Economy

Let’s upscale our ambitions for the co-operative economy in Wales


THROUGHOUT this year, witnessing the Economy Minister appearing before the Senedd to announce job losses has become a worryingly frequent occurrence. With increasing regularity, he expresses his remorse and condolences, offering warm words and sympathies — but these are no substitute for concrete solutions.

In 2023 alone, we have seen employer after employer close their doors or speak of jobs at risk: more than 700 jobs lost on Ynys Mon after 2 Sisters Food Group announced it would be closing its poultry plant; Avara Foods in Abergavenny, 400 job losses; Tillery Valley Foods in Blaenau Gwent, 250 jobs lost; Zimmer Biomet in my home county of Bridgend, 540 jobs currently at risk, as are 500 in UK Windows and Doors in the Rhondda. A reported figure of approximately 3,000 at-risk jobs in Tata’s steelworks in Port Talbot still looms.

Time after time, we’re told that the administrators are in control of the situation, and how they seek to gain value is something out of the hands of the Welsh government. This is a position which leaves workers, the value creators in our society, without any long-term clarity.

How, then, do we go about delivering that clarity, ensuring that long-term strategic intent is translated into meaningful action? One answer, I believe, lies in the rapid expansion of Wales’s co-operative and employee-owned sector.

Previous Welsh government economic policy — heavily reliant on attracting inward and foreign direct investment — has meant that mobile and often extractive capital has increasing influence over the Welsh economy. All too often, this has resulted in beauty pageants and auctions for foreign direct investment.

Placelessness, as we see it today, is problematic. Firms participating in this practice engage with a place only partially, often to exploit a particular resource in ways that have deep repercussions for the communities in which it occurs.

However, the benefits of co-operatives and co-operatised models of ownership offer a very real alternative to corporate buyouts and the lack of rootedness that so often features in the Welsh economy. These benefits are well-documented and directly address some of the most pressing challenges confronting Wales.

These challenges encompass the prominence of geographically mobile and extractive capital, lagging productivity and poor resilience levels in the business base, the out-migration of young people and the failure to attract them back, as well as the climate emergency.

This much is acknowledged by the Welsh government, which is poised to comfortably meet its manifesto pledge of increasing the number of employee-owned businesses in Wales from 37 to 74 by May 2026.
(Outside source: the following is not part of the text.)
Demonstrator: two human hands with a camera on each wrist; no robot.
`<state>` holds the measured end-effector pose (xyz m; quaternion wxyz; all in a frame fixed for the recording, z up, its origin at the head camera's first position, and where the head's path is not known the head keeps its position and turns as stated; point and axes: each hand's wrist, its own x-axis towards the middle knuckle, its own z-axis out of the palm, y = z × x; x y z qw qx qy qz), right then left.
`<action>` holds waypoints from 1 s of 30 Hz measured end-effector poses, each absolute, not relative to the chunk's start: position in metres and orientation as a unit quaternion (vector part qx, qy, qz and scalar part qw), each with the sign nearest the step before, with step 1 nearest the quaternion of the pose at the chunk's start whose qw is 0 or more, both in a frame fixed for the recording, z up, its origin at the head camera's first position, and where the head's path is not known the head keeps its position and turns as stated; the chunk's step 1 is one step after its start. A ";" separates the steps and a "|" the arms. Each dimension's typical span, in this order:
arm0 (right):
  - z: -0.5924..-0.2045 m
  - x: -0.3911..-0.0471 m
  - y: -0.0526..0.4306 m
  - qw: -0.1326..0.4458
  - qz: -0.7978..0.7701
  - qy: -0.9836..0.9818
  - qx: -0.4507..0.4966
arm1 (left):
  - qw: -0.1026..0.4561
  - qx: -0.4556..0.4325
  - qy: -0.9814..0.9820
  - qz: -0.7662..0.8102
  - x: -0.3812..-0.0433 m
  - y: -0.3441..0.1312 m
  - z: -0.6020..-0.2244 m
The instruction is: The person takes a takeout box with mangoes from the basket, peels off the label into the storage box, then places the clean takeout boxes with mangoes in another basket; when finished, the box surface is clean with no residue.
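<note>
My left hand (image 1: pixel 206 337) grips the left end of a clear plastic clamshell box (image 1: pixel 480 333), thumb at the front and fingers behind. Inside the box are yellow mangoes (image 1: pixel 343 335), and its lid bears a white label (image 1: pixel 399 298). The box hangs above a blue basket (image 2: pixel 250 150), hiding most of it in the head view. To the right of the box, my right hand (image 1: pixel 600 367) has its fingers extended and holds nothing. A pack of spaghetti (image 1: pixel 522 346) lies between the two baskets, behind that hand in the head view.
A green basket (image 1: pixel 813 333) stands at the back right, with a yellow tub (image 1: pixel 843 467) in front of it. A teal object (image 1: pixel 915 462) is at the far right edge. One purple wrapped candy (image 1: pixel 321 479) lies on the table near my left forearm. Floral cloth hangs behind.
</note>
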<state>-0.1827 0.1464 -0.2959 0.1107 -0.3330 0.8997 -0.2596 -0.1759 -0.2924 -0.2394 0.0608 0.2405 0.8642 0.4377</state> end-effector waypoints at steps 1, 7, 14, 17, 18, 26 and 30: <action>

However, within the wider context of Wales’s economy, employee ownership remains limited, almost niche. Indeed, this claim is bolstered by the recent Co-operatives UK report on the co-operative and mutual economy in 2023. This shows that, despite enjoying among the fastest growth in the UK in terms of the number of co-operative businesses, annual turnover is the lowest of the UK nations at £0.5 billion — just 0.6 per cent of Welsh gross domestic product.

This is damning. The absence of any marked increase in turnover or narrowing of the productivity gap, despite the growing number of co-operative enterprises in Wales, is perhaps indicative of a lack of attention paid to the character of these businesses, the support being afforded to them, and, ultimately, a lack of appreciation for the potentially transformative impact that co-operative models could contribute.

The capacity for these models to inform a broader strategy of community wealth building, to wrest control back into communities in systems such as finance, energy, housing and care, is cause for genuine hope, even if that potential is, as of yet, largely unrealised.

How do we realise this potential? Co-operatives, social enterprises, community- and employee-owned businesses must be an integral part of a wider objective to re-orient the Welsh economy to serve people, not the other way around. These models should be proactively promoted and viewed as the default, go-to position rather than the quirky exception.

The resource currently allocated to fostering these models is wholly misaligned with the rhetorical pomp and ambition that the Welsh government says it has, betraying a lack of serious regard for the role these might play in rebalancing power in our communities.

The vehicles are arguably already in place to drive the change. The Development Bank of Wales, adequately resourced to match the scale of ambition that we need to see, could be the means through which we see mass co-operatisation.

The current Programme for Government commitment is a drop in the ocean. Plaid Cymru recognises the massive opportunity and the necessity for a serious, transformative step change in approach, channelling what are currently disparate policy areas — from the foundational economy, net zero and the scant level of current government-enabled community wealth-building work, through to a renewed mission for the Development Bank of Wales to significantly ramp up support for co-operatisation — towards the singular goal of creating an economy, and a Wales, in service to people and communities, built on the values of radical co-operation and mutuality.